SCOPE 44 - Introduction of Genetically Modified Organisms into the Environment

8.1 INTRODUCTION

Current progress on the knowledge of the genetic information involved in the symbiotic process will certainly provide in the near future genetically improved Rhizobium strains. If these bio-engineered bacteria are to be delivered into natural environments, the fate of these novel introductions should be carefully considered. Concerns have been raised mainly on the transfer of genetic information from introduced strains to pathogenic soil inhabitants or to strains that could eventually become pathogens, and also on the modification of the genetic information subsequent to the release of bacteria in the soil. It is imperative to learn the rules of the behaviour of introduced genetic information in natural environments, from the point of view of its stability and of the frequencies of exchange of information between different organisms.

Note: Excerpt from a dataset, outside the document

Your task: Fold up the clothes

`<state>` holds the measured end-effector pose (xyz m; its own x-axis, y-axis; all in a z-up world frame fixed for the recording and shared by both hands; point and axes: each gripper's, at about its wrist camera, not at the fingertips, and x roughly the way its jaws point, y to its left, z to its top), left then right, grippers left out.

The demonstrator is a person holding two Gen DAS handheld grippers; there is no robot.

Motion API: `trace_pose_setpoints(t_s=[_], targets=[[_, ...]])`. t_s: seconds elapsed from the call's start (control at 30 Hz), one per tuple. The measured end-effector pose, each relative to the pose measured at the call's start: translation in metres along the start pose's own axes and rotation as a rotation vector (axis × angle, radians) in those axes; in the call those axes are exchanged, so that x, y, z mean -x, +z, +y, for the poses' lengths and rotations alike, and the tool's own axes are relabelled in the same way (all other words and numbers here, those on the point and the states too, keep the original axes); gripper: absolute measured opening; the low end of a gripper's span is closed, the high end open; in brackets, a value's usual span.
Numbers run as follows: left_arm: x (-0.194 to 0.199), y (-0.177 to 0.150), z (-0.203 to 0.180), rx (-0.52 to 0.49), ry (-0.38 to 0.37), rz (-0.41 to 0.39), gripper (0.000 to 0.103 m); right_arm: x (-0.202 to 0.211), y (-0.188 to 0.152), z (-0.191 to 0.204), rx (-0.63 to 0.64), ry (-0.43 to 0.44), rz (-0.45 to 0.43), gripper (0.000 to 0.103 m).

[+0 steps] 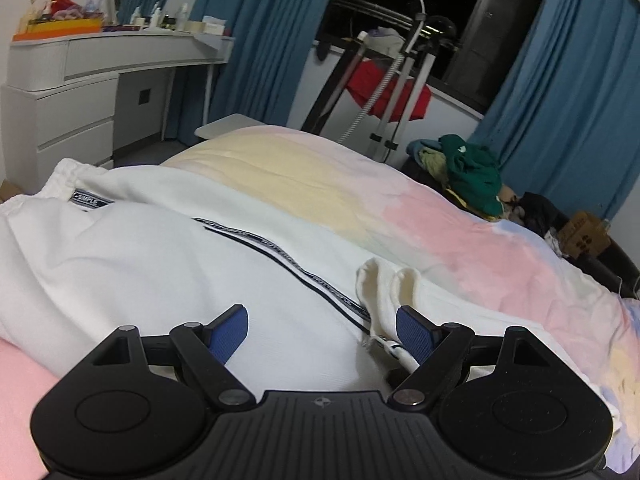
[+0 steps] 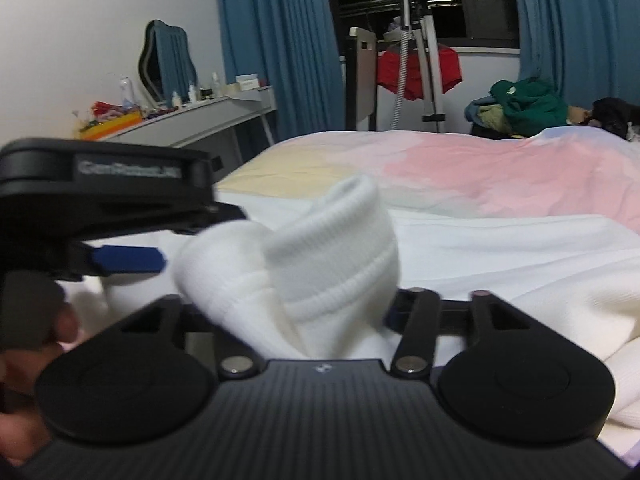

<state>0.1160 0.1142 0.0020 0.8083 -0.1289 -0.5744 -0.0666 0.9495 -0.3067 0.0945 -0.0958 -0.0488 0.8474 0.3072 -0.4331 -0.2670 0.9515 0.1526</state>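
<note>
White trousers (image 1: 168, 248) lie across the bed (image 1: 460, 216), waistband toward the bed's left edge. The left gripper (image 1: 322, 330) hovers released above them. The right gripper (image 2: 308, 304) clenches their ribbed cuff (image 2: 332, 248), lifted off the bed; bare quilt stretches beyond.

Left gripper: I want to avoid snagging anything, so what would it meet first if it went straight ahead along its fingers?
The left gripper, jaws open, points low over the white garment. It would likely meet that fabric first, near the dark printed stripe; depth is unclear.
</note>
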Motion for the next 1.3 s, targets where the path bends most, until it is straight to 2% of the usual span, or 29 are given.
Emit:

Symbiotic nitrogen fixation is the main biological entrance of fixed nitrogen in the biosphere. This biological process is only performed by procaryotes, among these Rhizobium spp. have attracted special interest. Rhizobium strains have been used as inoculants in substitution of nitrogen fertilizer for a long time. In the following pages we will review several aspects of Rhizobium-legume symbiosis as well as some characteristics of the general organization and dynamics of the Rhizobium genome. We will also present an approach to evaluate the exchange of genetic information among strains in nature.

The bacteria of the genus Rhizobium form nitrogen-fixing nodules on the roots of legumes. These symbiotic interactions involve a differentiation process of both partners, the bacteria, and the plant which forms a new organ, the nodule. This process has been extensively studied in several legumes such as alfalfa, clover, pea, soybean, bean, and siratro. The establishment of the symbiosis includes several steps. The bacteria attach to the root hairs or to root cells that will become root hairs; Rhizobium cell surface polysaccharides have been considered to mediate this attachment. Rhizobia induce root hair curling and then a tubular structure of plant origin, the infection thread, is gradually formed, leading the bacteria to the cortical cells. There, the infection thread branches off and the bacteria are delivered into the plant cytoplasm surrounded by a membrane of host origin. The bacteria differentiate into bacteroids that fix nitrogen and that interact metabolically with the plant.

During symbiosis, specific sets of both bacteria and plant genes are expressed, establishing the basis for the differentiation process. Recent advances in molecular genetics have greatly contributed to our understanding of the Rhizobium-legume interaction. Several symbiotic genes have been identified and isolated; their expression under different conditions has also been studied.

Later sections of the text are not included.